Exercise aim: Find the number of lines below in which the word "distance" occurs. Write only that number.

(Source records)
-=-=-=-=-
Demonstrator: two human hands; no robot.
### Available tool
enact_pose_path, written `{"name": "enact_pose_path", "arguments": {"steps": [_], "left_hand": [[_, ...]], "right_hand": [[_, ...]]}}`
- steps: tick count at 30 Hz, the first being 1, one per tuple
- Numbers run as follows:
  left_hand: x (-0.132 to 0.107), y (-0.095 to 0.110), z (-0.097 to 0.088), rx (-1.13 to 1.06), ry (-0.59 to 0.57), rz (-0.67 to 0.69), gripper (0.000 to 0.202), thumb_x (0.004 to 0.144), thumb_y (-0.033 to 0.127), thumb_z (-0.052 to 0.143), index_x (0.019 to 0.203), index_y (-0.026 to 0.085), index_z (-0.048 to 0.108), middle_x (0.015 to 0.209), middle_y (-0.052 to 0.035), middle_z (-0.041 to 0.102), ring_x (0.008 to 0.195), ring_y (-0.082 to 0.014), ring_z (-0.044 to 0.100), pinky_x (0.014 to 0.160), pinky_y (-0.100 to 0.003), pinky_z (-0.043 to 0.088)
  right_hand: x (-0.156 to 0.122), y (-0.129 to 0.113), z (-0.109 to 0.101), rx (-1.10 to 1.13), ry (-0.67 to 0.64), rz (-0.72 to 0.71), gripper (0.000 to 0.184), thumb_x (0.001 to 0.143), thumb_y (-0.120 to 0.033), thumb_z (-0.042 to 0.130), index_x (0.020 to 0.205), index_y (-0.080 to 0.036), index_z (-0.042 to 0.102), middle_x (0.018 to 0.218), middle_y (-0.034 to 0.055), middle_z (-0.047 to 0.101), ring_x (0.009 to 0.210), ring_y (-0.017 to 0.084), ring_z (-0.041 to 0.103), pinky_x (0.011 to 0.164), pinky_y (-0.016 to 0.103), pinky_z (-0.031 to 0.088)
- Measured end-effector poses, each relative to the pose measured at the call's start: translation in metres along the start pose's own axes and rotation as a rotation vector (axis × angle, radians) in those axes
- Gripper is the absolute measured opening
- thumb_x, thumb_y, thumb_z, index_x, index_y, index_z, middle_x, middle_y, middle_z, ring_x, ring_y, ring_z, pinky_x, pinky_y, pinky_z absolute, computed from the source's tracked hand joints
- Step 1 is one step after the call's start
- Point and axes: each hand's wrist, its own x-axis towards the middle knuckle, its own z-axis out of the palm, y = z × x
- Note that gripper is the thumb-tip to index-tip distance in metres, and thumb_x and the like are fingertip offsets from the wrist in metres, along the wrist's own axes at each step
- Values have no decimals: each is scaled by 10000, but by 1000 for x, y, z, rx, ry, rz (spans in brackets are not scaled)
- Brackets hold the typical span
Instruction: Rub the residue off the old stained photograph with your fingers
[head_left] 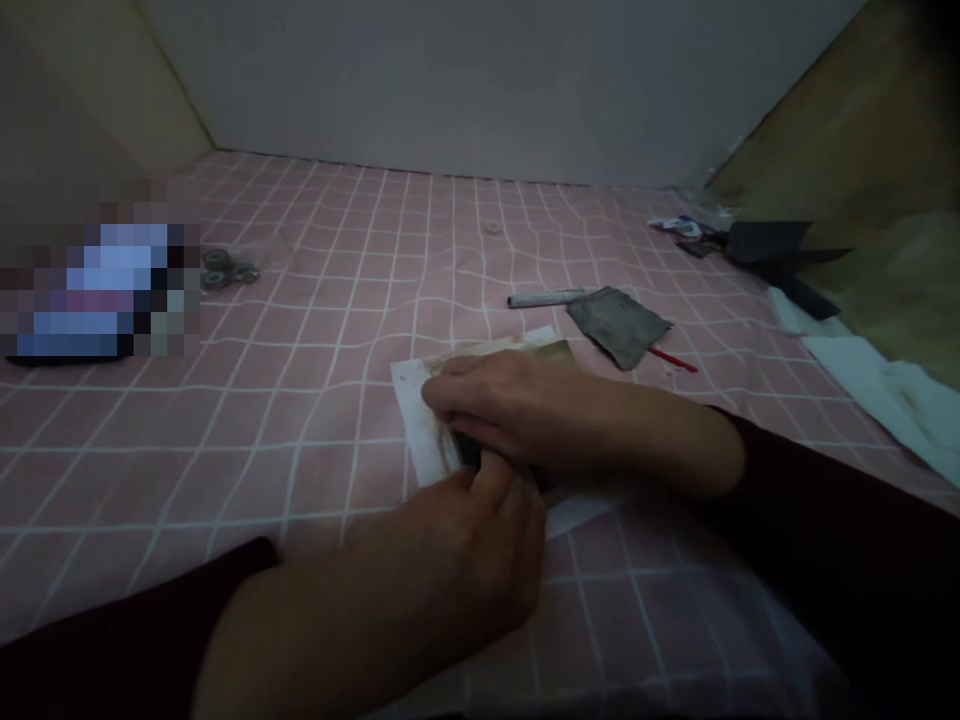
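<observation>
A white paper sheet point(409, 385) with brownish smudges lies on the table. On top of it is a dark olive-brown sheet point(559, 350), mostly covered by my hands. My right hand point(510, 400) rests over the sheets, its fingers bent and pressed together, pointing left. Just nearer to me, my left hand point(487, 550) is closed, the fingers curled and a fingertip touching the right hand's underside. Between the two hands shows a dark patch point(468, 450); what exactly they grip is hidden.
Beyond my right hand lie a grey square sheet point(619, 325), a silvery tube point(544, 298) and a thin red stick point(675, 360). A ring point(492, 228) is farther back. Dark scraps point(772, 255) and white tissue point(877, 390) lie right; a metallic spinner point(229, 270) and blurred phone point(90, 295) left.
</observation>
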Motion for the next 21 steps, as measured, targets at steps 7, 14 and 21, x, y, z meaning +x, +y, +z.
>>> {"name": "enact_pose_path", "arguments": {"steps": [7,14,21], "left_hand": [[2,-1,-1,0,68,-6,279,909,70,457,1009,47,717,1003,-148,731,910,-258,693,709,-333,565],[2,-1,-1,8,69,-9,285,904,53,452,1001,63,720,1006,-137,734,914,-238,689,702,-317,561],[3,-1,0,-18,22,-11,272,897,65,465,987,60,721,914,-127,727,826,-254,688,637,-333,553]], "right_hand": [[-3,-1,-3,-123,-37,218,214,853,-47,498,700,-188,448,753,9,566,668,119,471,617,275,335],[-5,7,-4,-51,-58,198,169,827,-63,528,730,-191,474,700,-9,551,624,117,462,596,266,325],[-1,-1,1,3,7,21,174,923,-86,448,781,-184,474,815,9,573,708,114,482,647,261,348]]}}
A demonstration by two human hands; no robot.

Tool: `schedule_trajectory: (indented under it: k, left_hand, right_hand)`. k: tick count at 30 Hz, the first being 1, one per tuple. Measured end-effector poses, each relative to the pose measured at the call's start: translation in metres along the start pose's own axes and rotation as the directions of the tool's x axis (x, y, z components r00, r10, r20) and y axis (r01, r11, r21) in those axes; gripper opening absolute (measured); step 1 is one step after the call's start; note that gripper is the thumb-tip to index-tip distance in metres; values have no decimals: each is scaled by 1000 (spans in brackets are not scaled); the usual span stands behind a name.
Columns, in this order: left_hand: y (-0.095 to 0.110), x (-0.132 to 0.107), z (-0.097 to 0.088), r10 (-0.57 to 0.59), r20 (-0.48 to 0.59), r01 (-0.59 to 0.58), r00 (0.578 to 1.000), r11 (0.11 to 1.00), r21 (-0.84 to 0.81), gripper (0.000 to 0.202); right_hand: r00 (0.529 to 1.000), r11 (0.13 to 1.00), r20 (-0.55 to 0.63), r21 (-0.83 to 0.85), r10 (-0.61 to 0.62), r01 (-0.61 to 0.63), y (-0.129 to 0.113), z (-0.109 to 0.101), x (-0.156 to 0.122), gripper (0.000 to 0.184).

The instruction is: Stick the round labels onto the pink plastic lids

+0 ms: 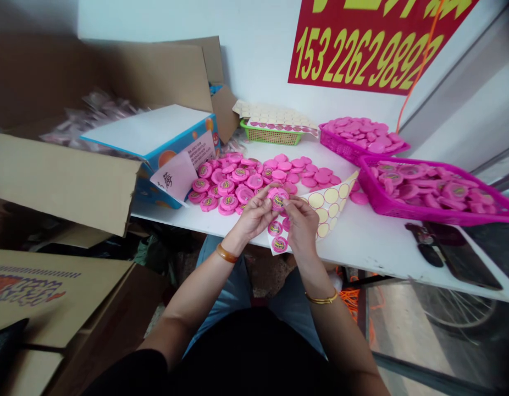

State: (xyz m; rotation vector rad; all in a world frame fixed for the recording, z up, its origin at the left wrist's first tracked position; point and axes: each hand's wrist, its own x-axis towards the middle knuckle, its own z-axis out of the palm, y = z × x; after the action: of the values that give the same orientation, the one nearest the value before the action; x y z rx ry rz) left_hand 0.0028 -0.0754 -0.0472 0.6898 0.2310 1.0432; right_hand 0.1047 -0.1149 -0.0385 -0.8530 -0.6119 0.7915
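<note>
Between my two hands is a round pink plastic case (278, 199) with a printed round label on its face. The fingers of my left hand (256, 213) grip its left side. My right hand (303, 223) pinches it from the right, its thumb at the label's edge. Under my right hand lies a sheet of round stickers (321, 206), with several peeled yellowish circles and a few pink labels (280, 244) still on it. Just beyond my hands spreads a heap of labelled pink cases (226, 187), with plain pink cases (320, 175) to its right.
Purple baskets (368, 206) of pink cases stand on the right of the white table (361, 250). A green basket (275, 136) with sticker sheets sits at the back. On the left are open cardboard boxes (65, 179) and a blue box (155, 148). A phone (464, 256) and keys (423, 236) lie near the right edge.
</note>
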Motion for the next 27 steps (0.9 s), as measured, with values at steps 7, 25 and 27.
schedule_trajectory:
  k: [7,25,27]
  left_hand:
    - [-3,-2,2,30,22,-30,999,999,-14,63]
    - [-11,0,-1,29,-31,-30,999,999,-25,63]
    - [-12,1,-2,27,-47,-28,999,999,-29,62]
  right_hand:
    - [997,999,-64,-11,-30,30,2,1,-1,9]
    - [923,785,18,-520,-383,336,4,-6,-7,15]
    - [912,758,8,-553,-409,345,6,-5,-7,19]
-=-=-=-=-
Output: 2